Canadians have created a “copper‑clad” prototype quantum computer for optimization tasks

New Ising photon machine from Queen’s University

Scientists at Queen’s University in Kingston (UK) have developed a programmable photonic platform that operates at room temperature and maintains stability for hours. In essence, it resembles D‑Wave’s quantum computer, which solves combinatorial optimization problems, but differs significantly in cost, reliability, and maintenance expenses.

How the system works
* Optoelectronic generator

The platform uses standard optical telecommunications components: lasers, thin‑film lithium niobate modulators, a semiconductor optical amplifier, and digital signal processing.

* Ising model

Instead of traditional miniature magnets (as in classic Ising machines), the system uses light pulses. Each “virtual spin” is an individual pulse circulating in a loop with control.

* Problem encoding

The combinatorial optimization problem is encoded as a sequence of pulses. After launch, they interact until the system reaches its minimum‑energy state – which becomes the solution to the problem (e.g., the optimal route in the traveling salesman problem).

Technical specifications
Parameter Value Notes
Number of spins 256 Possible connections 65 536 “all‑to‑all”
Performance >200 GOPS (giga‑operations per second) during spin interaction and nonlinear processing

For comparison, modern D‑Wave quantum platforms cost millions of times more and run only a few milliseconds per solution.

Why it matters
* Room temperature – no cryogenic cooling required.
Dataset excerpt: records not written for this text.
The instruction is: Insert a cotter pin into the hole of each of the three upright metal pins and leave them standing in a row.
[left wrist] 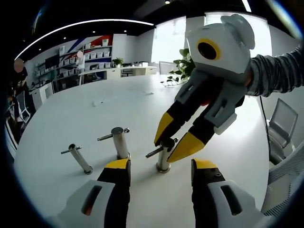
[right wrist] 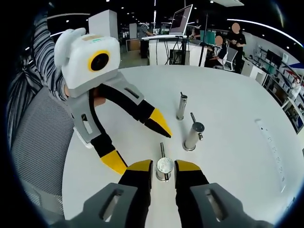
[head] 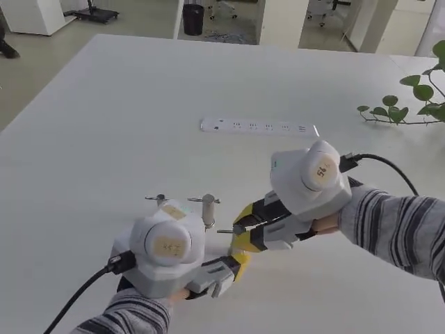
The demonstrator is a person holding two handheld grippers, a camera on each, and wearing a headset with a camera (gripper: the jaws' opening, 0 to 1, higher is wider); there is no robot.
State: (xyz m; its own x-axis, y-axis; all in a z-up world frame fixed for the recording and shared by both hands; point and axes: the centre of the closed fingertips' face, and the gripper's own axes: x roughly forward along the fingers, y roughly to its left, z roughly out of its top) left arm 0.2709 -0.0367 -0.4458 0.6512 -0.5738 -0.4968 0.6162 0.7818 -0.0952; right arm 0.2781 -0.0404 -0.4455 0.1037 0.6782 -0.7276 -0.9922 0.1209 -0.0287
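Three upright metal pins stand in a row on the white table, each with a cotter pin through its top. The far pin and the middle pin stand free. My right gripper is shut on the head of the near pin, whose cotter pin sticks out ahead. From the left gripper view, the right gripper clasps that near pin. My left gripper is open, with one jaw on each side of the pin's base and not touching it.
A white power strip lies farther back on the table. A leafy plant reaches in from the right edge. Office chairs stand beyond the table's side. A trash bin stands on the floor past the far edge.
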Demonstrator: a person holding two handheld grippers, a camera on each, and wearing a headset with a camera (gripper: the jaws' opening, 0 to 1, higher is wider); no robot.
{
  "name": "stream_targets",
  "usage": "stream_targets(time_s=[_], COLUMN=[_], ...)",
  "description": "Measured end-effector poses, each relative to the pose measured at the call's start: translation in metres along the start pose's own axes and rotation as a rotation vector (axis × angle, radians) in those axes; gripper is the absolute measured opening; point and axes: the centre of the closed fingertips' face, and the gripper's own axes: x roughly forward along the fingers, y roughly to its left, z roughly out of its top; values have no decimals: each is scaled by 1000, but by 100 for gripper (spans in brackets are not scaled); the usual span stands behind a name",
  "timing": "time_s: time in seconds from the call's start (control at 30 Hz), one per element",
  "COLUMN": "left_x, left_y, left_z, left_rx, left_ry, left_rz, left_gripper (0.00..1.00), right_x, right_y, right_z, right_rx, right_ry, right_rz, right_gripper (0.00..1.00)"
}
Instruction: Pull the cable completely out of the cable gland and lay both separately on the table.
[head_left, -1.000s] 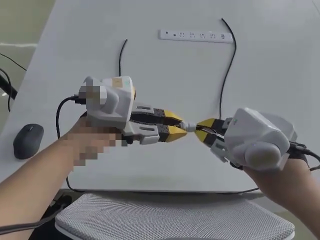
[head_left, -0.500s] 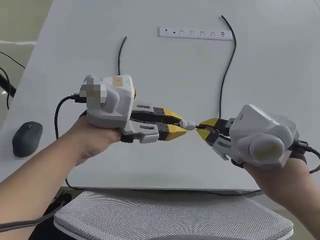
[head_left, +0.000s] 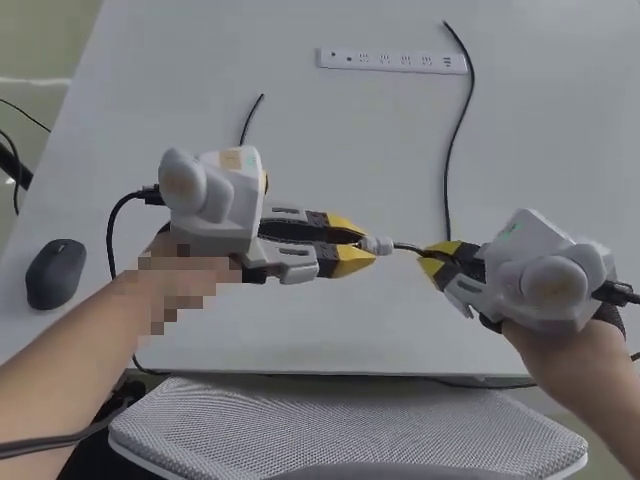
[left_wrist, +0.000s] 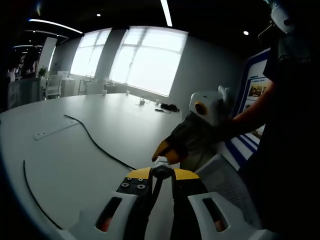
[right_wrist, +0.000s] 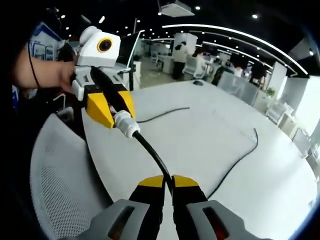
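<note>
Over white table (head_left: 400, 130), cable (head_left: 408, 246) drawn further out; gland (head_left: 378, 244) clamped tight in L gripper (head_left: 366, 250), cable in R gripper (head_left: 428, 258); not freed yet.

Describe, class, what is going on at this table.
A person holds a gripper in each hand above the table. The left gripper is shut on the gland, the right gripper on the cable. The cable is not yet out of the gland; neither lies on the table.

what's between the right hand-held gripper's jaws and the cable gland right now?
A bare stretch of black cable, running from the right hand-held gripper to the cable gland in the left hand-held gripper. Right gripper view shows it plainly.
</note>
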Motion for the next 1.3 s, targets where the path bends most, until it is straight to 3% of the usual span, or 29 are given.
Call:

* Long‑term stability – operates for hours, not milliseconds.

* Cost‑effective – far cheaper and easier to maintain than quantum counterparts.

Potential applications
* Route optimization (logistics, transportation)
* Integer factorization
* Protein synthesis and pharmaceutical design
* Cryptography and data security
* Neuromorphic computing

The university’s setup opens the prospect of creating practical, scalable, and energy‑efficient analog computers for a wide range of optimization tasks.